County of Orange officials are renewing reinforcements to local school districts struggling to manage and track the spread of COVID-19 among their students and staff.
The county’s support comes as some school districts are struggling or falling behind on their COVID-19 tracking efforts, with Orange County Supervisors approving a year-long plan on Tuesday to send additional nurses out to school to help speed up the process.
There was no public discussion by supervisors about the issue during their Tuesday meeting.
At the same time parents and teachers across the county have been questioning the accuracy of those dashboard reports with many saying the numbers don’t match the emptiness of classrooms during the county’ fourth COVID surge.
[Read: Parents Across Orange County Keep Tense Watch as School COVID Dashboards Soar]
The additional support from the county comes on the heels of the California Department of Public Health’s updated guidance on contract tracing and quarantining earlier this month to streamline districts’ efforts.

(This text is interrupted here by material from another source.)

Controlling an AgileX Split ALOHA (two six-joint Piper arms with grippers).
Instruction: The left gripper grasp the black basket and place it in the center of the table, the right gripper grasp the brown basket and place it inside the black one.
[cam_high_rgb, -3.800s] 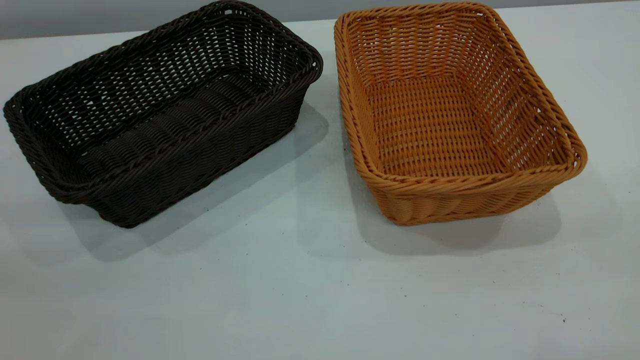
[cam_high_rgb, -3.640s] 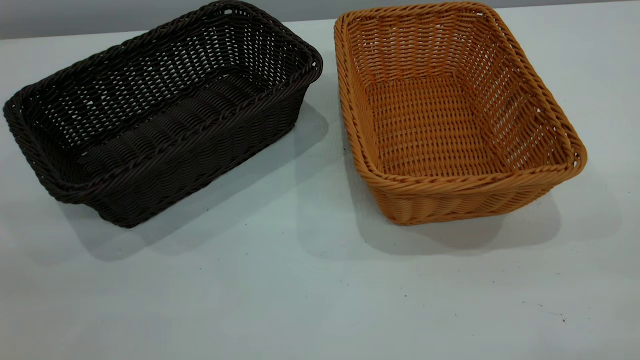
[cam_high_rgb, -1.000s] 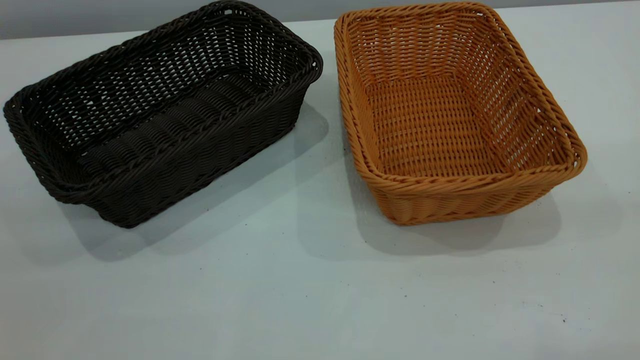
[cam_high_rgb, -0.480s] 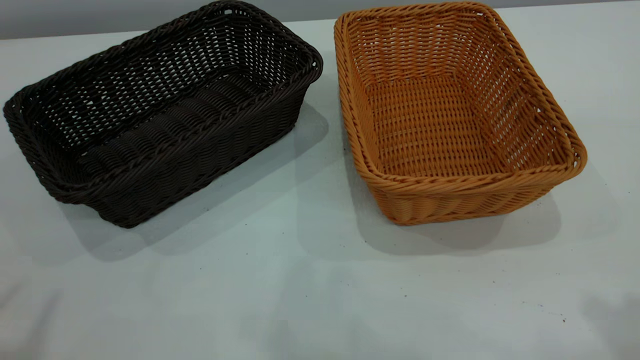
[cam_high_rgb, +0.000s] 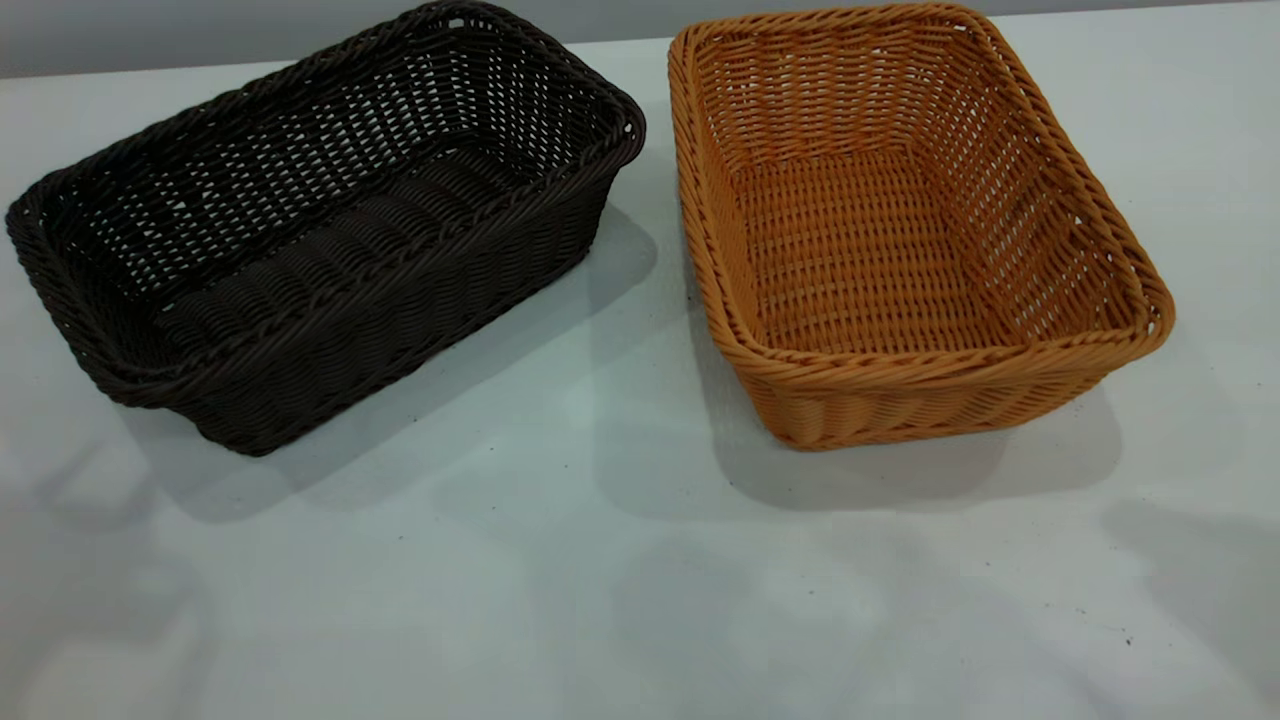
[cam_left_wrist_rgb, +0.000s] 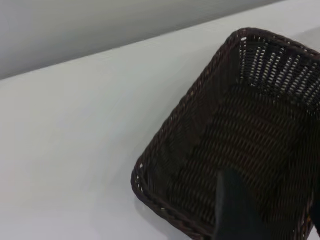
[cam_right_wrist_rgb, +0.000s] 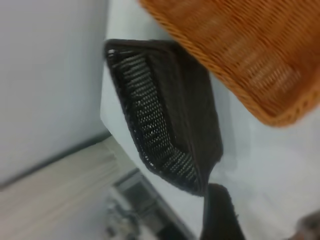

Districts now have the option to stop notifying individual students within six feet of anyone who tests COVID positive and instead implement “group tracing,” or sending generic letters to anyone who was in the classroom or spent more than 15 minutes with that student or teacher.
“This strategy also allows for schools to provide safe in-person instruction without undertaking intense (and often protracted) contact tracing processes to identify individual students within a specified radius of someone infected.”
State guidelines on group tracing
The new group tracing guidelines also recommend all those exposed take a COVID test within 3-5 days after exposure.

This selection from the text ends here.